**Aim of the task:**
Find each line of the entries with the string "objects", please, and copy it.

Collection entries
- Opening Delimiter -

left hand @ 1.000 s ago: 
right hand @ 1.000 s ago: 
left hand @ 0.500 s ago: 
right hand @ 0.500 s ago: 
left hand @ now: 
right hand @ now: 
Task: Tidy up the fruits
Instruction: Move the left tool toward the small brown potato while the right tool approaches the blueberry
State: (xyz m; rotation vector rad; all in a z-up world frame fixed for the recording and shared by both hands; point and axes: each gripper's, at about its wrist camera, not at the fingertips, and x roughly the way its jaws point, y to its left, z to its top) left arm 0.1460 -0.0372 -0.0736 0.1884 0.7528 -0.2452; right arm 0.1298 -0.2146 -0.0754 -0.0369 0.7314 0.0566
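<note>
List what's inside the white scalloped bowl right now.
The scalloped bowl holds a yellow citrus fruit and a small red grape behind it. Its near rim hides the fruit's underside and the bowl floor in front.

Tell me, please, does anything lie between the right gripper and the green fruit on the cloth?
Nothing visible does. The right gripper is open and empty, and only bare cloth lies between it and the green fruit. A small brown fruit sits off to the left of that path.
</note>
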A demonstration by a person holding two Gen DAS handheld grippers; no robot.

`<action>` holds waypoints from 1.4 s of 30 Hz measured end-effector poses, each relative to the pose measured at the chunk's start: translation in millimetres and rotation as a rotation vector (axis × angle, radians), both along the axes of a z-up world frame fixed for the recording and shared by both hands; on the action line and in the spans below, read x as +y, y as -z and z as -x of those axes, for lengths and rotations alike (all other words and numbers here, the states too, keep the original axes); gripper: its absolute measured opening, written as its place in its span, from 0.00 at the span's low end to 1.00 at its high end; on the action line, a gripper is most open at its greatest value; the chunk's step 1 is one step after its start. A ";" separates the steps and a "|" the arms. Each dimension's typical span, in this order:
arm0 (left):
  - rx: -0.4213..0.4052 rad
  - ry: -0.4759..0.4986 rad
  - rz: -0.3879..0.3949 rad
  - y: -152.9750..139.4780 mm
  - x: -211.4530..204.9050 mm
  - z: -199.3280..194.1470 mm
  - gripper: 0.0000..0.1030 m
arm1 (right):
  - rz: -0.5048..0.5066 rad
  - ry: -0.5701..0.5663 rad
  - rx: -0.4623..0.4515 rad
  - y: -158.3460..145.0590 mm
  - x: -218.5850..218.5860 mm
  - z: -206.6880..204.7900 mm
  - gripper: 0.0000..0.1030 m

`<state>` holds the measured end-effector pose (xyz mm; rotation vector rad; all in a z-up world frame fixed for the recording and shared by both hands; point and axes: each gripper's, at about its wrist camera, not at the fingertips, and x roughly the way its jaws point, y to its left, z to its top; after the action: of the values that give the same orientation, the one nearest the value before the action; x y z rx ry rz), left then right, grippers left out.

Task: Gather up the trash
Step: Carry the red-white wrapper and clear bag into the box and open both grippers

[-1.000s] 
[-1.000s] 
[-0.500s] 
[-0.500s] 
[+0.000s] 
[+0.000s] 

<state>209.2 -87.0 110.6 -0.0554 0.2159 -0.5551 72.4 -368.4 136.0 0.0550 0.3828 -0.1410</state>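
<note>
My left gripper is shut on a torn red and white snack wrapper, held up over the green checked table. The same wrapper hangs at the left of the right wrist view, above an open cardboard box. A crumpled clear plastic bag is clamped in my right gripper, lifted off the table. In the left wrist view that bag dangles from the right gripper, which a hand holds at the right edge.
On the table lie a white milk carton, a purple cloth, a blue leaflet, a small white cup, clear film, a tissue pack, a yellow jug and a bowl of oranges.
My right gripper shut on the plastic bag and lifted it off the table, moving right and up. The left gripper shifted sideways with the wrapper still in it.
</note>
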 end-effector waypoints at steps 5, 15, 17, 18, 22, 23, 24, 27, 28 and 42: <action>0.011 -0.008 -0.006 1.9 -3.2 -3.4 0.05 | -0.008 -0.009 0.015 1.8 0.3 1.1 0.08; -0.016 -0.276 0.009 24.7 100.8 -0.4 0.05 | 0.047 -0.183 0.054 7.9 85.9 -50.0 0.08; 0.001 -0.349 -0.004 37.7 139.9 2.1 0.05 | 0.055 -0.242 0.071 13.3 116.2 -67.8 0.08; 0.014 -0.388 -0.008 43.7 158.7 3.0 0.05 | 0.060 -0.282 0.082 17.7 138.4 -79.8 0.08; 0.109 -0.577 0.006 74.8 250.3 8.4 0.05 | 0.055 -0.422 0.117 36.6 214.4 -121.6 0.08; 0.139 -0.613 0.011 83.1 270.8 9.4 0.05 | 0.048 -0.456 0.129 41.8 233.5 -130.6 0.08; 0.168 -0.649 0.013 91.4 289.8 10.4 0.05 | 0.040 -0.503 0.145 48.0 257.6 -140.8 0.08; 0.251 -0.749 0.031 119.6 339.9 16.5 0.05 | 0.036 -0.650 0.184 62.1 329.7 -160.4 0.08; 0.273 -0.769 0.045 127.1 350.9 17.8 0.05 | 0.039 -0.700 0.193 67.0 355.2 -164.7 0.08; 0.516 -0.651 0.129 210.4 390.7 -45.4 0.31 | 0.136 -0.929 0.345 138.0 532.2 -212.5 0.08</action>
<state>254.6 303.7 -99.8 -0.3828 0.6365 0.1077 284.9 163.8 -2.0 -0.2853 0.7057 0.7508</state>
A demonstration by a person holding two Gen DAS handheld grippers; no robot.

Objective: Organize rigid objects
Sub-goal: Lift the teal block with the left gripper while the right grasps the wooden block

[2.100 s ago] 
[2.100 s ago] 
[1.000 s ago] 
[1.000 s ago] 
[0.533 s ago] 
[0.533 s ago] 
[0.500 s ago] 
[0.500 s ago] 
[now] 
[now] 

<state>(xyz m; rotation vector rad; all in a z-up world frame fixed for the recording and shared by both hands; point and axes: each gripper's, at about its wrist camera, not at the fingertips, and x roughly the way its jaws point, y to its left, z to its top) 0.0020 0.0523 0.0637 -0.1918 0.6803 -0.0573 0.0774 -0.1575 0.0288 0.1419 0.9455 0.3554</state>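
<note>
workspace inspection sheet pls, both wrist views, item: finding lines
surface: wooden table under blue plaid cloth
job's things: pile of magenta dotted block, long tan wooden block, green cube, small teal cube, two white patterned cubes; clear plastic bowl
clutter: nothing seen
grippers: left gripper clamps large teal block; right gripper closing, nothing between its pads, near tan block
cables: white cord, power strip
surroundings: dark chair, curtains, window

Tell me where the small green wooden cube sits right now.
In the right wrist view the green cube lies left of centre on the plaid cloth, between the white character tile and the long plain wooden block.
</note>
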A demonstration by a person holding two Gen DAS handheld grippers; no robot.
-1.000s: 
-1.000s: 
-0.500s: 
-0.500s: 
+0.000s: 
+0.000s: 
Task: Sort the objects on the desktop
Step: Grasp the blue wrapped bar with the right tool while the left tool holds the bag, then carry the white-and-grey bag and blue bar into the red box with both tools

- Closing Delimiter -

**Response area:**
Objective: Organize rigid objects
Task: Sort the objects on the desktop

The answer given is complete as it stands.